### What to work on
Copy every line of the listing exactly.
____
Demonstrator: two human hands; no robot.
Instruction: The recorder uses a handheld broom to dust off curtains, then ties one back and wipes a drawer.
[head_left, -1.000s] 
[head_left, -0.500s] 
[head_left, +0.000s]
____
### Solution for this task
Demonstrator: two human hands; no robot.
Instruction: The recorder uses a handheld broom to dust off curtains, then ties one back and wipes a drawer.
[head_left, -1.000s] 
[head_left, -0.500s] 
[head_left, +0.000s]

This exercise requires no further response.